Netanyahu'nun birden fazla cephede savaşmak için tercihi İsrail’in “Wagner”i

Hava saldırıları sürerken güney Lübnan ile kuzey sınırında manevralar devam ediyor

İsrail cepheler genişledikçe kara birliklerinin yetersiz kaldığını bildirdi (Reuters)
İsrail cepheler genişledikçe kara birliklerinin yetersiz kaldığını bildirdi (Reuters)
TT

Netanyahu'nun birden fazla cephede savaşmak için tercihi İsrail’in “Wagner”i

İsrail cepheler genişledikçe kara birliklerinin yetersiz kaldığını bildirdi (Reuters)
İsrail cepheler genişledikçe kara birliklerinin yetersiz kaldığını bildirdi (Reuters)

Sagir el-Hidri

İsrail Başbakanı Binyamin Netanyahu’nun, asker sıkıntısı nedeniyle İsrail’de Rus paralı asker grubu Wagner tipi, Afrikalı sığınmacılardan ve Avrupalı paralı askerlerden oluşan bir grup kuracağı yönündeki spekülasyonlar, İsrail ve Batı çevrelerinde giderek artıyor.

İsrail, Hizbullah'ı yıpratmak amacıyla kuzey cephesindeki saldırılarını arttırırken, Lübnan'a kara harekâtı başlattığı sırada İsrail ordusunun 10 bin asker eksiği olduğu ortaya çıktı.

İsrail, son günlerde Hizbullah Genel Sekreteri Hasan Nasrallah ve Hizbullah’ın bazı üst düzey komutanlarının öldürülmesiyle sonuçlanan önemli kazanımlar elde ederken, İsrail ordusu daha fazla askere ihtiyaç duyacağı olası bir Lübnan işgaline hazırlanıyor.

Zayıf bir nokta

İsrail, Lübnan’a hava saldırıları düzenlemeye devam ederken, Lübnan’ın güneyi ile kuzey sınırında askeri manevralarını sürdürüyor. Geçtiğimiz saatlerde ilk kez Beyrut'un merkezini hedef aldı.
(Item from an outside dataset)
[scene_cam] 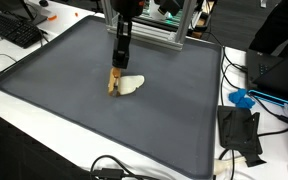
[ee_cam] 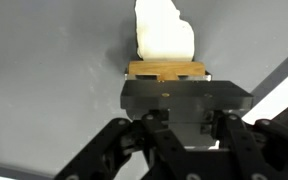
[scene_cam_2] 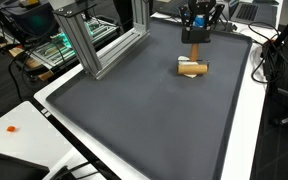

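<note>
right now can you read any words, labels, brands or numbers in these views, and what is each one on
No text can be read in any view.
keyboard: key legends too small to read.
green circuit board: any markings too blurred to read.
gripper, wooden-ended white object, grey mat: no markings visible.

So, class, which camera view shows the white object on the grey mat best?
The wrist view: the white object is large and close, just beyond a wooden block. Both exterior views show it only small and distant, beside the gripper.
</note>
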`<action>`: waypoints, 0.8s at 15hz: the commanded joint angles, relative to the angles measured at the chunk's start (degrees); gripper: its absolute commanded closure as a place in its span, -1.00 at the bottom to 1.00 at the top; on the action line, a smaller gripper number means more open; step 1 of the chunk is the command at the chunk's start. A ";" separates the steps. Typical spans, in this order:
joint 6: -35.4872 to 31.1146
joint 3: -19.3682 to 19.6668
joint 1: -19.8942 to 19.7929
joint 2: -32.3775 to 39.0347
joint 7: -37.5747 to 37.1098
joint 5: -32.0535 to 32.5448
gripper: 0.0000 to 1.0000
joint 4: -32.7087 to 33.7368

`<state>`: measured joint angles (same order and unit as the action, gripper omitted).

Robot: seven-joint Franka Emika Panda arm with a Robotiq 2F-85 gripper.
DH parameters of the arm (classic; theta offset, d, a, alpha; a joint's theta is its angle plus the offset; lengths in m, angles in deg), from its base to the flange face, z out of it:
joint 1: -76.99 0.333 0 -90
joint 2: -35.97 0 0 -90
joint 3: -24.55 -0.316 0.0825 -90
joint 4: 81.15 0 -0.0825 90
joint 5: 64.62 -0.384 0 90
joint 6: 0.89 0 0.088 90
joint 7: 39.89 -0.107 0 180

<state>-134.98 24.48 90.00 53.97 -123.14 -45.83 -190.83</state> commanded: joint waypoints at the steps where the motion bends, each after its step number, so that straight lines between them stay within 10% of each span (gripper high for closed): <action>1: -2.64 -2.53 -2.29 1.07 7.82 -7.50 0.57 -2.59; 12: 1.38 -3.47 -2.81 -0.85 28.98 -12.65 0.57 -3.23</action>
<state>-134.75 23.02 87.72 52.91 -99.39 -53.68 -191.35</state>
Şarku’l Avsat’ın Independent Arabia’dan aktardığına göre kimliklerinin gizli kalması şartıyla konuşan Afrika Birliği'nden (AfB) iki siyasi kaynak, İsrail'e mülteci olarak gelen ve başlarda tarım, inşaat ve diğer alanlarda çalışan 40 bin kadar Afrikalının akıbetinin belirsizliğini koruduğunu belirtti. İsrail’in Gazze Şeridi’nde yürüttüğü savaşın başlamasının üzerinden aylar geçtikten sonra İsrail’in ordusunu desteklemek üzere Wagner benzeri grupları saflarına dahil edilmeye çalıştığına dair haberlerin dolaşmaya başladığını belirten iki kaynak, buna karşın şimdiye kadar hiç kimsenin bu duruma dair özel önlemler almaya girişmediğini söylediler.

xscdfve
İsrail ordusu daha fazla yedek askeri sahaya sürdü (Reuters)

Bu gelişmeler, Hamas'ın 7 Ekim 2023 tarihinde Gazze’deki yerleşim yerlerine düzenlediği saldırının ardından İsrail'in Gazze Şeridi'ne yönelik saldırılarının ikinci yılına yaklaştığı bir dönemde yaşanıyor.
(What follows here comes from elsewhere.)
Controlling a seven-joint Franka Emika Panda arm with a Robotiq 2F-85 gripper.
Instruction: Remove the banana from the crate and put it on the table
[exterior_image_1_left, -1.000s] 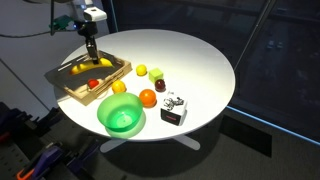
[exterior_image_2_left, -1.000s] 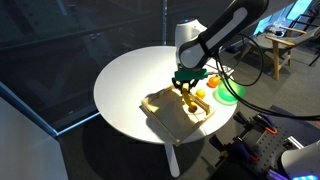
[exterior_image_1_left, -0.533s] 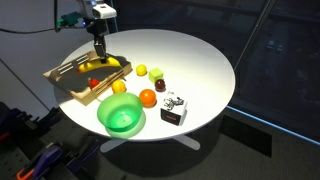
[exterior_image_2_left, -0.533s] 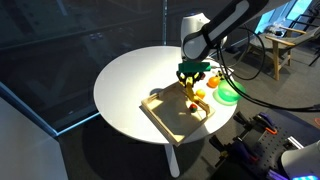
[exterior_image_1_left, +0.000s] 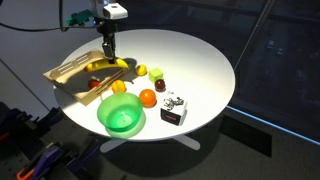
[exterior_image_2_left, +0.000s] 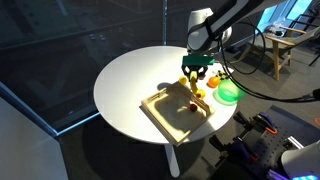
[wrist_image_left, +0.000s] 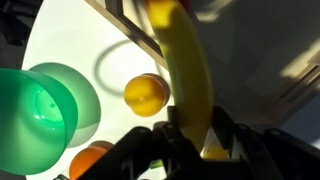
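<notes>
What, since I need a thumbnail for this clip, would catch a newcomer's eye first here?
The bright yellow banana fills the wrist view, with its end clamped in the gripper. In an exterior view, the arm reaches down to the wooden crate at one side of the round white table. The vivid green bowl sits at the table's near edge beside an orange.
</notes>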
Emekli Tuğgeneral Bahaa Halal, İsrail ordusunun Gazze Şeridi'ne yönelik bir savaş ve Lübnan'a yönelik bir başka saldırı yürüttüğünü, buna paralel olarak da Batı Şeria'da zaman zaman Cenin, Tul Kerim, Nablus ve diğer Batı Şeria şehirlerine saldırılar düzenlediğini söyledi.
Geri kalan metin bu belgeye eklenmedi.